При упоминании времени он машинально взглянул на часы. Верно, в обрез. Стефани у него не впервые, один раз точно была. Смутно: блондинка, умеренно-округлые формы, настроение спокойное, жалоб нет… с книгой почему-то не расстаётся даже на приёме, кладёт себе на живот — в этом как будто есть что-то странное, неподобающее; хотя что здесь такого?..

— Ваш ребёнок, — сказал он, — чувствует себя прекрасно. Сердцебиение хорошее, отчётливое. Положение правильное. Всё идёт отлично. Избытка веса у вас нет, чувствуете себя хорошо. Перестаньте плакать. Это вам ни к чему. Беременность у некоторых мам ведёт к повышению тревожности. Для блага ребёнка лучше быть поспокойнее. Учтите, пожалуйста. Послушайте… если вы расстроены, поговорите с нашим соцработником, она опытный…

— Не хочу я ни с кем разговаривать. Я сама почти… соцработница. Без оплаты. У меня муж священник. Я просто пыталась немного отдохнуть. Читать Вордсворта, забыть про эту идиотскую очередь.

— Ну хорошо. Спускайте, пожалуйста, ноги…

Стефани подумала, не извиниться ли? Нет, не стану.
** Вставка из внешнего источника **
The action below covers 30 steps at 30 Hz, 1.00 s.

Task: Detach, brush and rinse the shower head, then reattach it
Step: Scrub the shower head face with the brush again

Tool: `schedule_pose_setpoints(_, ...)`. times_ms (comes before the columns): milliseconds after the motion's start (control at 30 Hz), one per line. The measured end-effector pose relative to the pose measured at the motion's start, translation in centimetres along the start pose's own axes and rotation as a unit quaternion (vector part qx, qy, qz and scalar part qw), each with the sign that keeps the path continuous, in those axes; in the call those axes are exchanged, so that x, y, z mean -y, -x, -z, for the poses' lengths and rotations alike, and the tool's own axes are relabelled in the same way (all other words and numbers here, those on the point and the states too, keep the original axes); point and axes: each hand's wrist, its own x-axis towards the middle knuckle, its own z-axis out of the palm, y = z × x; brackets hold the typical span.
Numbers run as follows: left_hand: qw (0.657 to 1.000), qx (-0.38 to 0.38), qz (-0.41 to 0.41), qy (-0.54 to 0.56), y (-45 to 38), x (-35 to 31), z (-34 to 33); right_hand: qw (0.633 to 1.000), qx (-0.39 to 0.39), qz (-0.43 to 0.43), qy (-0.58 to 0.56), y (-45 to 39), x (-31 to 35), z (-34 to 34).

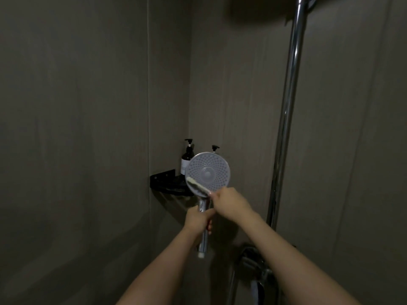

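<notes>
The round shower head (209, 170) is off its holder, its pale nozzle face turned towards me, in front of the shower corner. My left hand (199, 219) grips its chrome handle just below the face; the handle's lower end hangs free with no hose on it. My right hand (231, 202) holds a small pale brush (197, 186), whose bristle end lies across the lower left of the nozzle face.
A black corner shelf (164, 180) behind the head carries two dark pump bottles (187, 158). A chrome riser pipe (288, 106) runs up the right wall to an overhead shower (308, 1). The mixer valve (253, 260) sits low right.
</notes>
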Motion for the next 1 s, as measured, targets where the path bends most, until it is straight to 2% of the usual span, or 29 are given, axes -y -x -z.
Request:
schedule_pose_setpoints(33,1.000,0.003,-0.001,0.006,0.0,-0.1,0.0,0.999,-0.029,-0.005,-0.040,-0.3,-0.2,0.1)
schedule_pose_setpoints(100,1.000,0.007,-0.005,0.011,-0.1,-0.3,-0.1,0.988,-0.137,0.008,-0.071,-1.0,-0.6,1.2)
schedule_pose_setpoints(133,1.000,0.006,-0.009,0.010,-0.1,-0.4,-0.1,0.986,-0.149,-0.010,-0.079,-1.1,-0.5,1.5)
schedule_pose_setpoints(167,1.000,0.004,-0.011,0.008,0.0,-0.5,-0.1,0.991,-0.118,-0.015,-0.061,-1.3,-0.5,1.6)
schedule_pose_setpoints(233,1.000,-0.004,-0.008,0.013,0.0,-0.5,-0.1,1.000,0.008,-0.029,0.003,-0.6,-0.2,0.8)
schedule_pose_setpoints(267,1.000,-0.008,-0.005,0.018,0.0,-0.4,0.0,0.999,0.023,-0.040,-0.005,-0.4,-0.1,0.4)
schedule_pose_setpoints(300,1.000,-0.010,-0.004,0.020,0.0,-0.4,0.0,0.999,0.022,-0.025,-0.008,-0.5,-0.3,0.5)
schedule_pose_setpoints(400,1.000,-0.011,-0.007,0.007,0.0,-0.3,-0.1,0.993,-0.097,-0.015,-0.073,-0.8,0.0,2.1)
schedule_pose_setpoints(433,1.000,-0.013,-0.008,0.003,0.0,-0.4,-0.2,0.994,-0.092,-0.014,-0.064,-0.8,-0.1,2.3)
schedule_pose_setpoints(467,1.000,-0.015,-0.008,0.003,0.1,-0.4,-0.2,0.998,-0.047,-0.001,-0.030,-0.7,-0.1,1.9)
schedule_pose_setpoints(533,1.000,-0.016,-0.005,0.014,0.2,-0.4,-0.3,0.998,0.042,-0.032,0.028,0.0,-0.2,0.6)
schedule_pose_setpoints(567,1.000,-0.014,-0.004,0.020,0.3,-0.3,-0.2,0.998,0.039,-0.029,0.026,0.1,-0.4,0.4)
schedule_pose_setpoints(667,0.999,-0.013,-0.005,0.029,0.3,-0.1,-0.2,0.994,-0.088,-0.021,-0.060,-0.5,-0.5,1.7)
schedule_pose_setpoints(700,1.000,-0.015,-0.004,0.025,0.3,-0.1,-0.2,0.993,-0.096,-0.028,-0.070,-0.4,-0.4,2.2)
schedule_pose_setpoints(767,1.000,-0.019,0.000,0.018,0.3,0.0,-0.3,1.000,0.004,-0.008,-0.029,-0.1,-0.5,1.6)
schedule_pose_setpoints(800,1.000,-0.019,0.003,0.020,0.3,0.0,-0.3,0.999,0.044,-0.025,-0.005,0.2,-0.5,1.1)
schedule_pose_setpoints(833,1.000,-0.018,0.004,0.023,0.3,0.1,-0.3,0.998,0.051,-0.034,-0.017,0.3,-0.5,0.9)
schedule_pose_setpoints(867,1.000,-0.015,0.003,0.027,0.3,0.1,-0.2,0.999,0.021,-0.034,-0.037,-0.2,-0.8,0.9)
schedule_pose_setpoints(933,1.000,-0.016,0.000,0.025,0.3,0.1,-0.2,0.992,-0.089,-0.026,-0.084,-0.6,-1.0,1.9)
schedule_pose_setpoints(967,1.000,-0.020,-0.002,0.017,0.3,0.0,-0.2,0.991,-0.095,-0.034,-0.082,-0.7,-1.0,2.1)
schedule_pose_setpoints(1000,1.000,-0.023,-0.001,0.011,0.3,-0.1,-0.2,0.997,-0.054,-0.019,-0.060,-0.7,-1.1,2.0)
Она не испытывала к нему злости; нетрудно вообразить, как это непросто для него: одна, вторая, третья, четвёртая… все одинаковые, все разные, какая-нибудь порой да и разрыдается, от страха, скуки, боли, отчаяния, унижения… Как он вообще может всё это принимать на себя, с частотой в десять минут, неисцелимое? Совсем молодой человек. Может докторски заглянуть ей зеркальцем во влагалище, но встречаясь глазами с её глазами — краснеет. И однако ж, она не стала просить прощения за свою вспышку, за слёзы. Мог, по крайней мере, несмотря на личную неприступность, обещать разобраться с недостаточным количеством стульев…

Тут она его, впрочем, сильно недооценила. Стулья он признал частью своей ответственности. В её следующий визит было шесть дополнительных стульев.